Your assignment >>
Please set down each of the lines below once more, exactly, omitting all pictures.

Data block >>
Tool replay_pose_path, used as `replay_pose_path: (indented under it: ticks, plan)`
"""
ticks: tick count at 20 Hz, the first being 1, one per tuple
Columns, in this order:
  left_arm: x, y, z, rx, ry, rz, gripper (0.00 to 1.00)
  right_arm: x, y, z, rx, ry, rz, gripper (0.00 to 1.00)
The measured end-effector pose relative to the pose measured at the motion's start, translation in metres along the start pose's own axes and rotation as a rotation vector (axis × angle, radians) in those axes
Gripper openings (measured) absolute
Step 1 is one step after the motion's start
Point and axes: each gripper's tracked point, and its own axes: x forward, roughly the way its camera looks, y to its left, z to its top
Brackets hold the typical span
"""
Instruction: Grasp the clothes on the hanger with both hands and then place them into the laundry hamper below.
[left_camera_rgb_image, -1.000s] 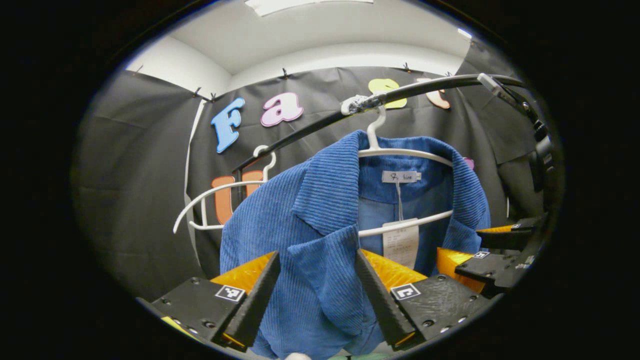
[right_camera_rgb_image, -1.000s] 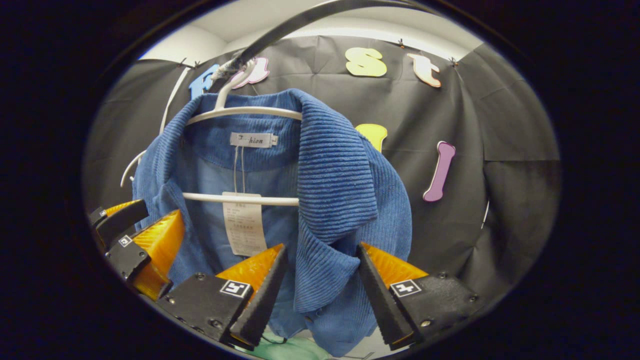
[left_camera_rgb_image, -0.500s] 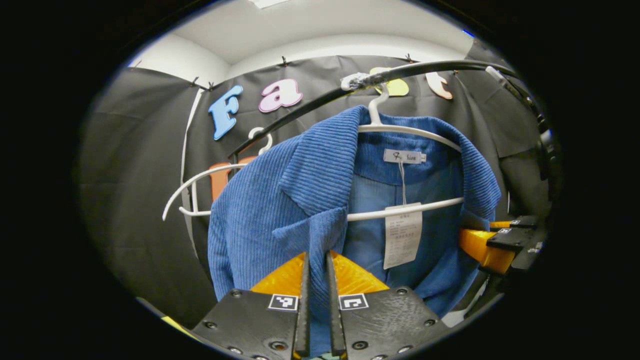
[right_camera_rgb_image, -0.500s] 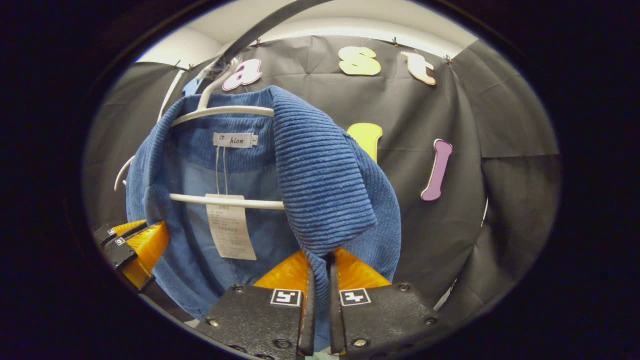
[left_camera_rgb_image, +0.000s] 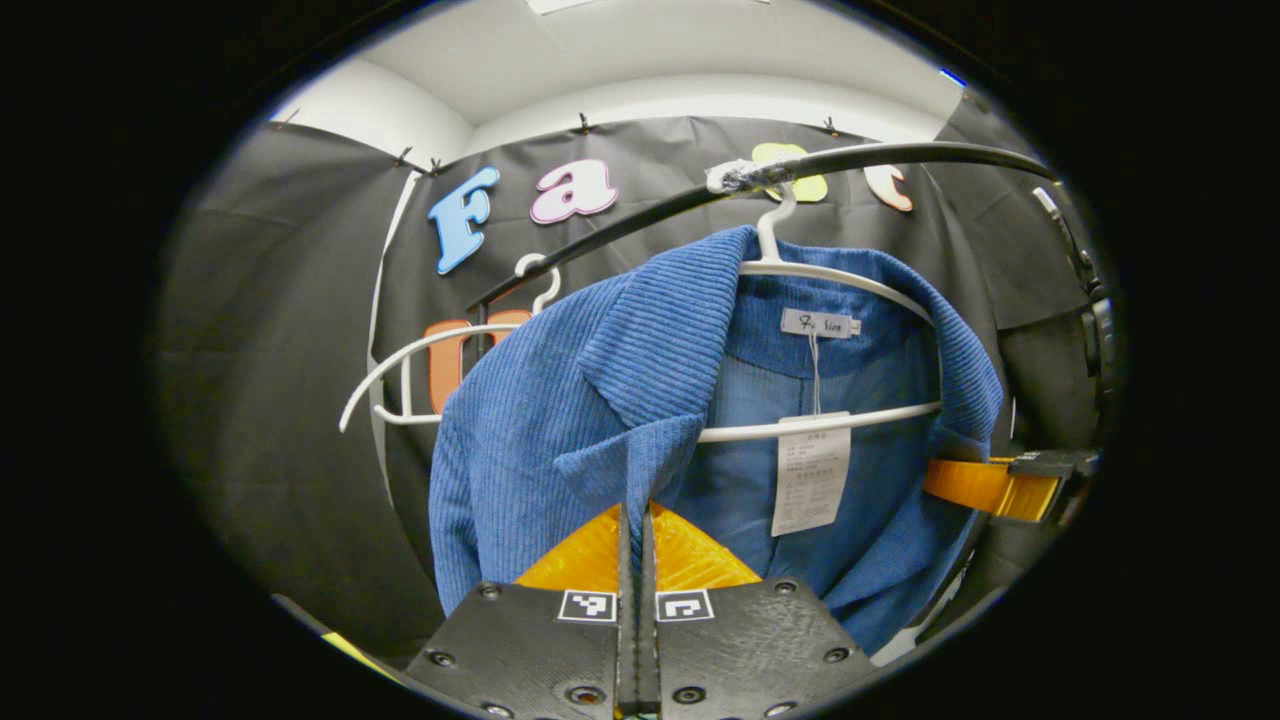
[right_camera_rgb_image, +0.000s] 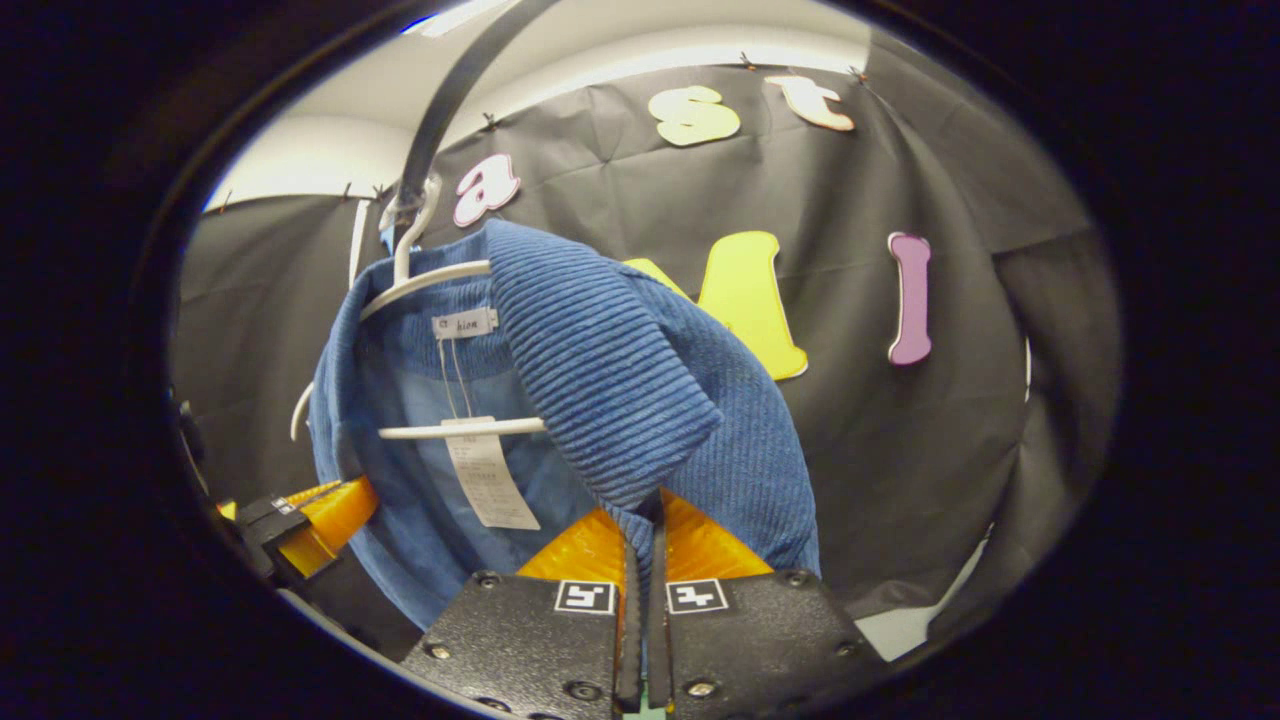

Answer for the task >>
Tool replay_pose_path, used as `replay_pose_path: (indented under it: ticks, plan)`
"""
ticks: tick count at 20 Hz, the first being 1, one per tuple
Columns, in this order:
  left_arm: x, y, z, rx, ry, rz, gripper (0.00 to 1.00)
  right_arm: x, y, z, rx, ry, rz, gripper (0.00 to 1.00)
The measured end-effector pose relative to the pose measured at the motion's start, translation in metres along the start pose's own axes and rotation as a rotation vector (axis × angle, radians) in those axes
Gripper openings (measured) absolute
Step 1 is one step after the motion's start
Point and axes: each gripper's tracked point, and its own axes: x forward, roughly the way its camera looks, y to its left, z to its top
Brackets hold the typical span
"""
Instruction: Grasp the clothes on the hanger with both hands and then place them into the laundry hamper below.
[left_camera_rgb_image, -1.000s] 
[right_camera_rgb_image, -1.000s] 
[left_camera_rgb_image, -0.500s] 
[right_camera_rgb_image, -0.500s] 
[left_camera_rgb_image, +0.000s] 
[right_camera_rgb_image, +0.000s] 

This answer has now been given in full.